There is no difference in the access mechanism for both encrypted or unencrypted objects and is handled transparently by S3.

  1. Server-Side Encryption with S3-Managed Keys (SSE-S3)
  2. Server-Side Encryption with AWS KMS-Managed Keys (SSE-KMS)
  3. Server-Side Encryption with Customer-Provided Keys (SSE-C)

1) Server-Side Encryption with S3-Managed Keys (SSE-S3):

Each object is encrypted with a unique data key employing strong multi-factor encryption.

SSE-S3 encrypts the data key with a master key that is regularly rotated.

S3 server-side encryption uses one of the strongest block ciphers available, 256-bit Advanced Encryption Standard (AES-256), to encrypt the data.

Whether or not objects are encrypted with SSE-S3 can’t be enforced when they are uploaded using pre-signed URLs, because the only way server-side encryption can be specified is through the AWS Management Console or through an HTTP request header.

2) Server-Side Encryption with AWS KMS-Managed Keys (SSE-KMS):

SSE-KMS is similar to SSE-S3, but it uses AWS Key management Services (KMS) which provides additional benefits along with additional charges

KMS is a service that combines secure, highly available hardware and software to provide a key management system scaled for the cloud.

KMS uses customer master keys (CMKs) to encrypt the S3 objects.

Master key is never made available.

KMS enables you to centrally create encryption keys, define the policies that control how keys can be used/

Allows audit use of key usage to prove they are being used correctly, by inspecting logs in AWS CloudTrail.

Allows keys to temporarily disabled and re-enabled.

Allows keys to be rotated regularly/

Security controls in AWS KMS can help meet encryption-related compliance requirements.

SSE-KMS enables separate permissions for the use of an envelope key (that is, a key that protects the data’s encryption key) that provides added protection against unauthorized access of the objects in S3.

SSE-KMS provides the option to create and manage encryption keys yourself, or use a default customer master key (CMK) that is unique to you, the service you’re using, and the region you’re working in.

Creating and Managing CMK gives more flexibility, including the ability to create, rotate, disable, and define access controls, and to audit the encryption keys used to protect the data.

Data keys used to encrypt your data are also encrypted and stored alongside the data they protect and are unique to each object

Process flow:

  • An application or AWS service client requests an encryption key to encrypt data and passes a reference to a master key under the account.
  • Client requests are authenticated based on whether they have access to use the master key.
  • A new data encryption key is created, and a copy of it is encrypted under the master key.
  • Both the data key and encrypted data key are returned to the client.
  • Data key is used to encrypt customer data and then deleted as soon as is practical.
  • Encrypted data key is stored for later use and sent back to AWS KMS when the source data needs to be decrypted.

 

3) Server-Side Encryption with Customer-Provided Keys (SSE-C):

Encryption keys can be managed and provided by the Customer and S3 manages the encryption, as it writes to disks, and decryption, when you access the objects.

When you upload an object, the encryption key is provided as a part of the request and S3 uses that encryption key to apply AES-256 encryption to the data and removes the encryption key from memory.

When you download an object, the same encryption key should be provided as a part of the request.
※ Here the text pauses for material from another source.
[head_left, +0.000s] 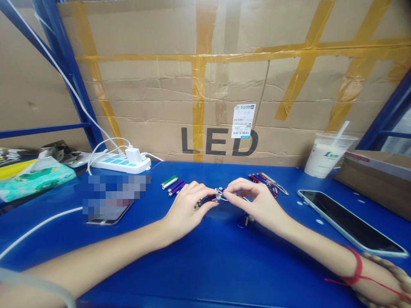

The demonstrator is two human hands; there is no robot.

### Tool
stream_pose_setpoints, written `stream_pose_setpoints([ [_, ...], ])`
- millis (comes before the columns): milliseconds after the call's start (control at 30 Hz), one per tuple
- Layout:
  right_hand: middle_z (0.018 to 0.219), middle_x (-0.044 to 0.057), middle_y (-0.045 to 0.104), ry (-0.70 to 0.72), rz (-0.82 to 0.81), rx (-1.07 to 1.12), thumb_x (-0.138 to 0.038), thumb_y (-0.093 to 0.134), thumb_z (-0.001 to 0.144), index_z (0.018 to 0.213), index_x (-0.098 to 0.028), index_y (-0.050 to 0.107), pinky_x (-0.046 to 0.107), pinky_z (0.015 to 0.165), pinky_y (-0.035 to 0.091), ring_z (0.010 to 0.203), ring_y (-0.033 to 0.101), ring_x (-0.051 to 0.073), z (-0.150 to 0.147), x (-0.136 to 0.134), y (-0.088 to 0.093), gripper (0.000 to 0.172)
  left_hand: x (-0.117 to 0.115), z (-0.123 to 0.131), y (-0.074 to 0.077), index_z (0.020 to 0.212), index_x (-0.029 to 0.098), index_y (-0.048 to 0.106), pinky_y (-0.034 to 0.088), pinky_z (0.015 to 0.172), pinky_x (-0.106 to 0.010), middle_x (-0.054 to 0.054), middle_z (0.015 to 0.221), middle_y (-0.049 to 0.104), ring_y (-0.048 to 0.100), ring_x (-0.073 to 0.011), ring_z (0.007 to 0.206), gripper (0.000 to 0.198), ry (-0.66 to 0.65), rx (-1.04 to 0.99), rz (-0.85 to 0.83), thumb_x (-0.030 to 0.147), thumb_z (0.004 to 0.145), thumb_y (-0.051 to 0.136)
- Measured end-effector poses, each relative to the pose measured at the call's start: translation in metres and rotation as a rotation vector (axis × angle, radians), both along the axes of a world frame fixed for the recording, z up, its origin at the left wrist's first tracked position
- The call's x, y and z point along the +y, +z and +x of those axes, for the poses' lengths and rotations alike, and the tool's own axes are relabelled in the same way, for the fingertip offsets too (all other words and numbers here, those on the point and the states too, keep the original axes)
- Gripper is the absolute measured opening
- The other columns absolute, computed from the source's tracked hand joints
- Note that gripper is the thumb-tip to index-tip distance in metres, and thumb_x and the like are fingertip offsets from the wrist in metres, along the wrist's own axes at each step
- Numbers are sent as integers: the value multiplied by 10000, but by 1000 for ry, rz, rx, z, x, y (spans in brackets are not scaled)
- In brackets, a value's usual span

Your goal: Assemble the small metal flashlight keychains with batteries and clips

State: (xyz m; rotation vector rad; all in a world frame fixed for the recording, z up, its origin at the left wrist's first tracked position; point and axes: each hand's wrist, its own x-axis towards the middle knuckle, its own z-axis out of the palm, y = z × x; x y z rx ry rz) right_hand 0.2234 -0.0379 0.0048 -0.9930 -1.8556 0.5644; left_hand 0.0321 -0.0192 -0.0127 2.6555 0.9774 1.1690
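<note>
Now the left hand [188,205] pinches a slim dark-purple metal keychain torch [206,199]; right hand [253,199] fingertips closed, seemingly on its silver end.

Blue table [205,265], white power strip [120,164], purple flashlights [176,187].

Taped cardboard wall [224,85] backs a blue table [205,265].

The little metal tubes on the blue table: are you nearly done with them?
Seemingly partway. Likely done: a few red and blue tubes with wire rings lie just beyond the right hand. In hand: the left hand holds a dark purple tube while the right hand pinches its silver tip. Likely left: green-and-silver and purple tubes without visible rings wait beside the left hand.
</note>
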Motion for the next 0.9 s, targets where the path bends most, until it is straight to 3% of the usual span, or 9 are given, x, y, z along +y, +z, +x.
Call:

S3 first verifies the encryption key and if matches decrypts the object before returning back to you

As each object and each object’s version can be encrypted with a different key, you are responsible for maintaining the mapping between the object and the encryption key used.

SSE-C request must be done through HTTPS and S3 will reject any requests made over HTTP when using SSE-C.

For security considerations, AWS recommends to consider any key sent erroneously using HTTP to be compromised and discarded or rotated

S3 does not store the encryption key provided. Instead, it stores a randomly salted HMAC value of the encryption key which can be used to validate future requests. The salted HMAC value cannot be used to derive the value of the encryption key or to decrypt the contents of the encrypted object. That means, if you lose the encryption key, you lose the object.

Client Side Encryption:

Client library such as the Amazon S3 Encryption Client

Clients must encrypt data themselves before sending to S3

Clients must decrypt data themselves when retrieving from S3

Customer fully manages the keys and encryption cycle

Client-side encryption refers to encrypting data before sending it to Amazon S3 and decrypting the data after downloading it.

In Client-side encryption, the data is encrypted before sending it to the S3 bucket. To implement Client-side encryption in S3, we have the following two options:

  1. Use a CMK (customer master key) stored in AWS KMS (Key Management Service)
  2. Use a Customer provided master key stored in the customer’s proprietary application

1) AWS KMS-managed Customer Master Key (CMK):

Customer can maintain the encryption CMK with AWS KMS and can provide the CMK id to the client to encrypt the data

Uploading Object:

AWS S3 encryption client first sends a request to AWS KMS for the key to encrypt the object data

AWS KMS returns a randomly generated data encryption key with 2 versions a plain text version for encrypting the data and cipher blob to be uploaded with the object as object metadata

Client obtains a unique data encryption key for each object it uploads.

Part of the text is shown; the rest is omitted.